The pH of all pore water samples from the Tiarei outer ridge is generally like seawater, with samples from Hole M0009A having slightly lower pH (Fig. F81A). Alkalinity in these pore waters is generally that of seawater or slightly lower (Fig. F81B). Of the few pore water samples obtained from Tiarei outer ridge sites, ammonia was only detected in a single sample (Sample 310-M0025A-11R-1, 130 cm). Chloride and sulfate concentrations do not significantly deviate from seawater values, indicating that no freshwater influence is observed on the interstitial water (IW) geochemistry.

Mg, K, Ca, and Sr

Mg, K, and Ca (Fig.
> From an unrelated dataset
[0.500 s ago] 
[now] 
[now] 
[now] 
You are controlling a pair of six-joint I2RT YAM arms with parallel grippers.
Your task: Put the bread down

F81C) concentrations are within error of seawater values in all pore water samples from the Tiarei outer ridge. Sr is elevated above seawater values only in Hole M0009A samples (Fig. F81D), suggesting some aragonite dissolution may have occurred as a result of the lower pH values in these pore waters.

Li, P, Mn, Fe, and Ba

Compared to a seawater Li concentration of 174 µg/L, Li is enriched in some samples but depleted in others (Fig. F81E), suggesting the presence of both sinks and sources of Li in Tiarei outer ridge material. Most samples display P concentrations in the same range as those found for Tahitian seawaters sampled during drilling operations (53–90 µg/L; M. Kölling, unpubl. data), but a couple of the samples are slightly enriched (Fig. F81F). Mn, Fe, and Ba are highly elevated compared to seawater in most samples (Fig. F81G–F81I), and the source of these cations is most likely the dissolution of microbialites (Camoin et al., 2006).